-- WHAT YOU NEED TO DO --
Exactly as they stand, set down the following records once more.

○ ○ ○ ○

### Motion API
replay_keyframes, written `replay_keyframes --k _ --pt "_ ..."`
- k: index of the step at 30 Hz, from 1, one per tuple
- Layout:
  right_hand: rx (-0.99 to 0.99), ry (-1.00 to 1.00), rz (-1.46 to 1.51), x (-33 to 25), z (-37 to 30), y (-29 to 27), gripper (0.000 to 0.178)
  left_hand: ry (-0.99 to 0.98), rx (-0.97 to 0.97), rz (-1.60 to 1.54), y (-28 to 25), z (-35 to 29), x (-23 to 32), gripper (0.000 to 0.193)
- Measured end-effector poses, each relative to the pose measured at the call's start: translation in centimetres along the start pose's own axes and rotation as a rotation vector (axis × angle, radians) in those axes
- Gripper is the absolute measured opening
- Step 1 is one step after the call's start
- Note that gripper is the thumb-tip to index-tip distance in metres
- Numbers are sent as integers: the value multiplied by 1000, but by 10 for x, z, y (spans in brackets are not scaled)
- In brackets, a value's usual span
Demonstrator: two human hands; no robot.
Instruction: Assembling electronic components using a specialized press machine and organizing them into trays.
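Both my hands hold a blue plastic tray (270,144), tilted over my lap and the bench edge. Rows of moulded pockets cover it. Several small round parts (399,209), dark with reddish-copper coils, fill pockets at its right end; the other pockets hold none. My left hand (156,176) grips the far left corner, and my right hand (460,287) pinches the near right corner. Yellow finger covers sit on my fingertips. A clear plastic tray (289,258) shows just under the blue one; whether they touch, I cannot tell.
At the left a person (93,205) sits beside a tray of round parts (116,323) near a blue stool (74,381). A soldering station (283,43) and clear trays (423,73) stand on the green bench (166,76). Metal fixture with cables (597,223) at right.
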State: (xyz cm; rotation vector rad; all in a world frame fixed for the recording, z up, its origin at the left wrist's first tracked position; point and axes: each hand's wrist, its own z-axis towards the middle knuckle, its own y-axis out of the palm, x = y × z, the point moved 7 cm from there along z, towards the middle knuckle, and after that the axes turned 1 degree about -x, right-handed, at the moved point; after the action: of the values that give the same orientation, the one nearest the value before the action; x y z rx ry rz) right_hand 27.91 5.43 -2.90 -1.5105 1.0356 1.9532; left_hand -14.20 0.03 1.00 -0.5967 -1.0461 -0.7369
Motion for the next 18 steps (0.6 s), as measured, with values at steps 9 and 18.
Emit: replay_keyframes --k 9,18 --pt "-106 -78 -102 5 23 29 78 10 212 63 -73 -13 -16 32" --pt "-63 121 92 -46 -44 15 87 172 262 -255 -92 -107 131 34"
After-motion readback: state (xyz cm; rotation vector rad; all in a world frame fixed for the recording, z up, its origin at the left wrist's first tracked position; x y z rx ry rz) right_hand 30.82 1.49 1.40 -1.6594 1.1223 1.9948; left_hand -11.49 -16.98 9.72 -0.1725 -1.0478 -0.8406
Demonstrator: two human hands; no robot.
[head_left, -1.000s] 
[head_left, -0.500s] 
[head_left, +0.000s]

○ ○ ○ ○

-- WRITTEN REPLY --
### Motion API
replay_keyframes, written `replay_keyframes --k _ --pt "_ ..."`
- k: index of the step at 30 Hz, from 1, one per tuple
- Layout:
  right_hand: rx (-0.99 to 0.99), ry (-1.00 to 1.00), rz (-1.46 to 1.51), x (-33 to 25), z (-37 to 30), y (-29 to 27), gripper (0.000 to 0.178)
  left_hand: ry (-0.99 to 0.98), rx (-0.97 to 0.97), rz (-1.60 to 1.54), y (-28 to 25), z (-35 to 29), x (-23 to 32), gripper (0.000 to 0.193)
- Measured end-effector poses, each relative to the pose measured at the call's start: translation in centimetres along the start pose's own axes and rotation as a rotation vector (axis × angle, radians) in those axes
- Gripper is the absolute measured opening
- Step 1 is one step after the call's start
- Note that gripper is the thumb-tip to index-tip distance in metres
- Numbers are sent as integers: the value multiplied by 1000, but by 10 for x, z, y (spans in brackets are not scaled)
- In brackets, a value's usual span
Demonstrator: two human hands; no robot.
Instruction: Assembling electronic components using a specialized press machine and organizing them into trays.
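Both my hands hold a blue plastic tray (270,144), tilted over my lap and the bench edge. Rows of moulded pockets cover it. Several small round parts (399,209), dark with reddish-copper coils, fill pockets at its right end; the other pockets hold none. My left hand (156,176) grips the far left corner, and my right hand (460,287) pinches the near right corner. Yellow finger covers sit on my fingertips. A clear plastic tray (289,258) shows just under the blue one; whether they touch, I cannot tell.
At the left a person (93,205) sits beside a tray of round parts (116,323) near a blue stool (74,381). A soldering station (283,43) and clear trays (423,73) stand on the green bench (166,76). Metal fixture with cables (597,223) at right.
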State: (xyz cm; rotation vector rad; all in a world frame fixed for the recording, z up, its origin at the left wrist's first tracked position; point and axes: each hand's wrist, its own z-axis towards the middle knuckle, its own y-axis out of the palm, x = y × z, the point moved 7 cm from there along z, towards the middle knuckle, and after that the axes turned 1 degree about -x, right-handed, at the moved point; after the action: of the values that give the same orientation, the one nearest the value before the action; x y z rx ry rz) right_hand 27.91 5.43 -2.90 -1.5105 1.0356 1.9532; left_hand -14.20 0.03 1.00 -0.5967 -1.0461 -0.7369
Motion for the next 18 steps (0.6 s), as measured, with values at steps 9 and 18.
Emit: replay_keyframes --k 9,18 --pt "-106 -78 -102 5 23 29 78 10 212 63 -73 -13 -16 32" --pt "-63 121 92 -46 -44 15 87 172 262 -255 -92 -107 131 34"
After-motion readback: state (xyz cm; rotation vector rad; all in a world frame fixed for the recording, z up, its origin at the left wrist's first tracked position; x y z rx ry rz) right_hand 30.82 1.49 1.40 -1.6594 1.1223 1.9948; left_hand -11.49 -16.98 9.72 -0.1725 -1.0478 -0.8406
Demonstrator: two human hands; no robot.
[head_left, -1.000s] 
[head_left, -0.500s] 
[head_left, +0.000s]

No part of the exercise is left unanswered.